Using the records below, repeat exactly the lines from the one holding "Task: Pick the" through the one holding "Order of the", both ends included, and no others.

**Entries taken from a collection:**
——————
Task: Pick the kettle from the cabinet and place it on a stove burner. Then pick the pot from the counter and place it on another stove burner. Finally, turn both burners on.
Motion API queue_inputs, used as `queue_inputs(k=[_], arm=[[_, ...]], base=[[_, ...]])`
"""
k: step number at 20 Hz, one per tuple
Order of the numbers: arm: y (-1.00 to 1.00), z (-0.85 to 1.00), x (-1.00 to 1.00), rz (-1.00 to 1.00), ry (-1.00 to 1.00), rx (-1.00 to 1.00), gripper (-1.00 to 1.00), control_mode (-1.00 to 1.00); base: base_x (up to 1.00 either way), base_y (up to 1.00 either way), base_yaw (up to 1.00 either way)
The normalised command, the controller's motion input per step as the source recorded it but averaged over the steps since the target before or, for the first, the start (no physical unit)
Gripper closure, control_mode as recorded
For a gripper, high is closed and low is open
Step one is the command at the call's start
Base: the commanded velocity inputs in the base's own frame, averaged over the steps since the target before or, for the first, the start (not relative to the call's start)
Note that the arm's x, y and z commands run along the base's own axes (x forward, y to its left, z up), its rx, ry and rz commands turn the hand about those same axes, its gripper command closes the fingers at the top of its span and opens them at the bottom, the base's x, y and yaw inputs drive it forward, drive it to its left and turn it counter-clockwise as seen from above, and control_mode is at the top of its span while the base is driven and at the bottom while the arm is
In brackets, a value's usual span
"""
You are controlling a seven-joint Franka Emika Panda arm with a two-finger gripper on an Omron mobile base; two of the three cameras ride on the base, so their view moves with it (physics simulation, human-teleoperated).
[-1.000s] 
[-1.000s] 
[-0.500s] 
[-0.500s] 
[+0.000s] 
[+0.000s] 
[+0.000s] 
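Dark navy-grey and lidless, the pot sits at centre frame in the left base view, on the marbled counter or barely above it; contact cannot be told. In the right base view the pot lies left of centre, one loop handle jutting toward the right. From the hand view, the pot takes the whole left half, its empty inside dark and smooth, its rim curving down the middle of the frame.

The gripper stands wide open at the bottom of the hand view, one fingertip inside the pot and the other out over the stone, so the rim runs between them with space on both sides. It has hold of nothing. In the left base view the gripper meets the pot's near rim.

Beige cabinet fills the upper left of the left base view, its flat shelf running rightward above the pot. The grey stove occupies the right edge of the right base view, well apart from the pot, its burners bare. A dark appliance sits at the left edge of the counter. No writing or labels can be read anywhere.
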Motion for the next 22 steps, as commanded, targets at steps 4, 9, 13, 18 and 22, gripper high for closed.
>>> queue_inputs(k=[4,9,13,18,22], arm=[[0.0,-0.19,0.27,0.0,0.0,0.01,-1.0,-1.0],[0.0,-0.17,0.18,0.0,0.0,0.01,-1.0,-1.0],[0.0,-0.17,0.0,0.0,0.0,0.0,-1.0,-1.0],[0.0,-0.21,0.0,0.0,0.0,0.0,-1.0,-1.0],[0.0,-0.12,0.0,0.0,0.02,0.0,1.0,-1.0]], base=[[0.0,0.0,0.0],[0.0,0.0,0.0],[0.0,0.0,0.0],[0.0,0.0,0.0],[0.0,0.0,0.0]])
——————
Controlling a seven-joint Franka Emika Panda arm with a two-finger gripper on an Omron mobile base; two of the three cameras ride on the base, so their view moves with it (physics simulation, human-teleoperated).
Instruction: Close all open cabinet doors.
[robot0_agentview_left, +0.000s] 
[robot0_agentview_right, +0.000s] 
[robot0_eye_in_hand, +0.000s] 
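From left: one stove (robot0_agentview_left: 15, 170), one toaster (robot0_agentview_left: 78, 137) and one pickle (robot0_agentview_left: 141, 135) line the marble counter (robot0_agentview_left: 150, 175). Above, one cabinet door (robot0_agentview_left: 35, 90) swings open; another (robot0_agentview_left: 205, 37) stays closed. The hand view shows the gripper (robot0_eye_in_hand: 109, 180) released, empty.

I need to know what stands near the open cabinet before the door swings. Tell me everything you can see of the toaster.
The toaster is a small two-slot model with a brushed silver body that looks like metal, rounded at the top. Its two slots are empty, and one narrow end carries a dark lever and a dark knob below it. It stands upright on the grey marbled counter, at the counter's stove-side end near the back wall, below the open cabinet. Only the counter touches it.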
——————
**Output of the task:**
Task: Pick the kettle from the cabinet and place it on a stove burner. Then pick the pot from the counter and place it on another stove burner. Finally, turn both burners on.
Motion API queue_inputs, used as `queue_inputs(k=[_], arm=[[_, ...]], base=[[_, ...]])`
"""
k: step number at 20 Hz, one per tuple
Order of the numbers: arm: y (-1.00 to 1.00), z (-0.85 to 1.00), x (-1.00 to 1.00), rz (-1.00 to 1.00), ry (-1.00 to 1.00), rx (-1.00 to 1.00), gripper (-1.00 to 1.00), control_mode (-1.00 to 1.00); base: base_x (up to 1.00 either way), base_y (up to 1.00 either way), base_yaw (up to 1.00 either way)

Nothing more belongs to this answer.